The same argument of competing priorities is exactly why all PBAC recommendations should go to Cabinet, to assess them against competing priorities, or are you advocating that the PBAC is a committee that tells Government not how taxpayers’ money would or could be spent but instead tells Government how taxpayers’ money “must” be spent. Establishing (or more correctly maintaining) such an arrangement is very dangerous indeed, lets say for example that the decision to fund set top boxes came following a recommendation of an expert digital committee, would this mean that it is heresy to question such spending.

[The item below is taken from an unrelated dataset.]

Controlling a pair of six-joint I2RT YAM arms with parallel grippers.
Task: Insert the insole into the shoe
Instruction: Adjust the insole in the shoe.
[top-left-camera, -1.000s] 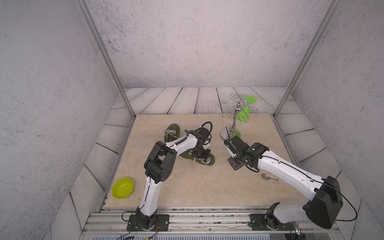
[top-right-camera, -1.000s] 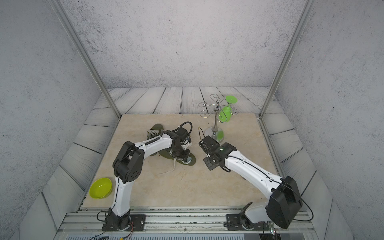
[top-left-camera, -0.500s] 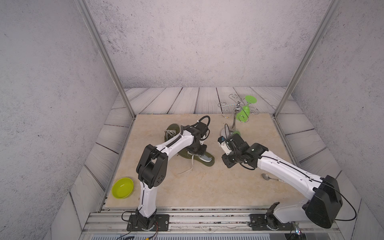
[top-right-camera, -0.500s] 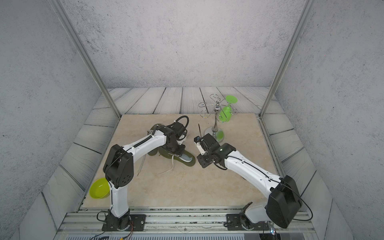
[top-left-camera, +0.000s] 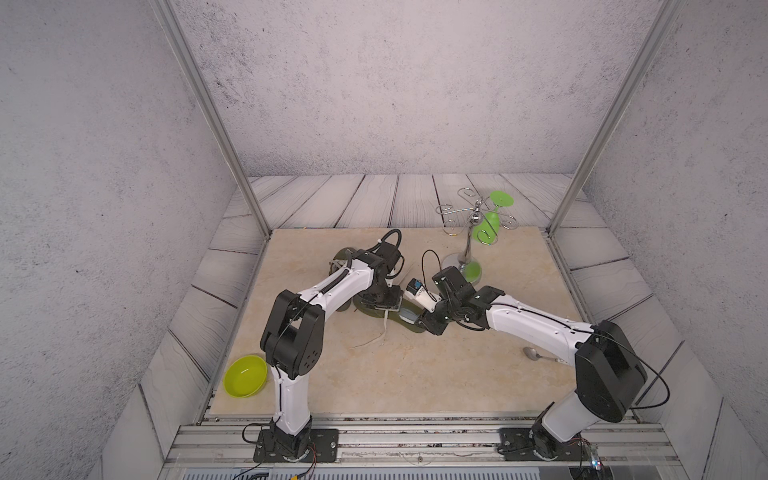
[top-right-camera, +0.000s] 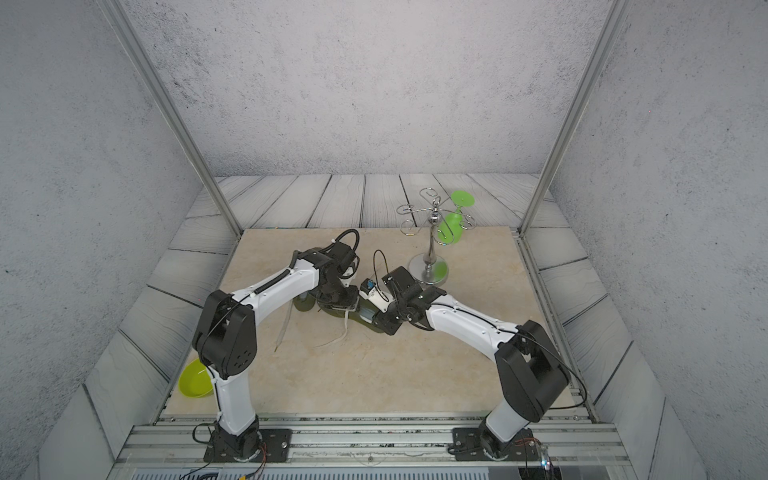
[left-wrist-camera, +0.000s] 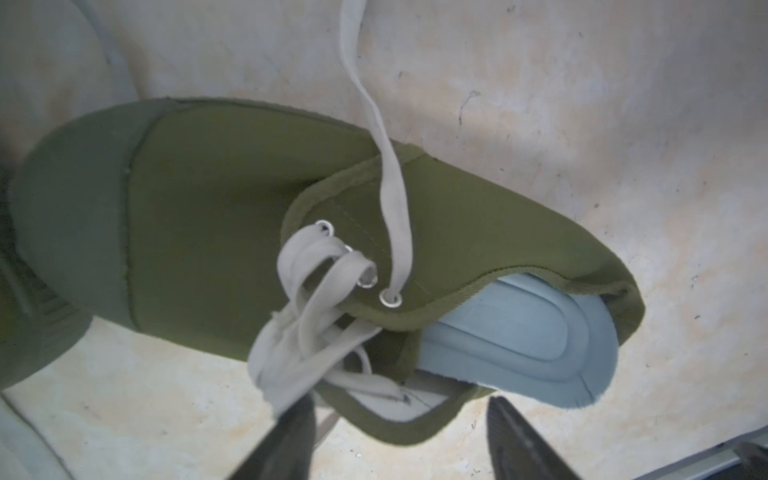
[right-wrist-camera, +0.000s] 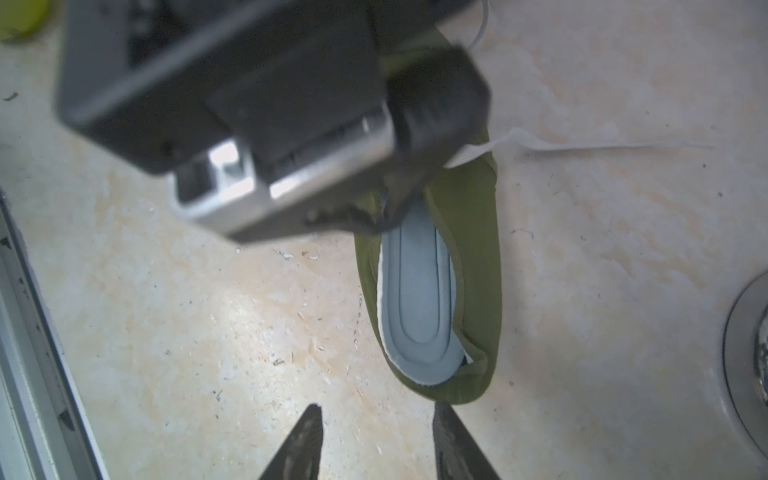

By the way Christine, I presume you write to Nicola Roxon on a regular basis asking her to close down the Herceptin program which continues to spend tens of millions of taxpayers dollars every year, despite the drug not being recommended by the PBAC.
Regards
Jim.
HI,
I’m a bit confused about the “dental health” statement. Is the Medicare Free Dental Scheme still operating? It is a fantastic scheme for people with mental health issues.
It provides $4,250 worth of free dental treatment over two years and many people with mental health issues would fit under the guidelines.
Does anyone know if it is still operating?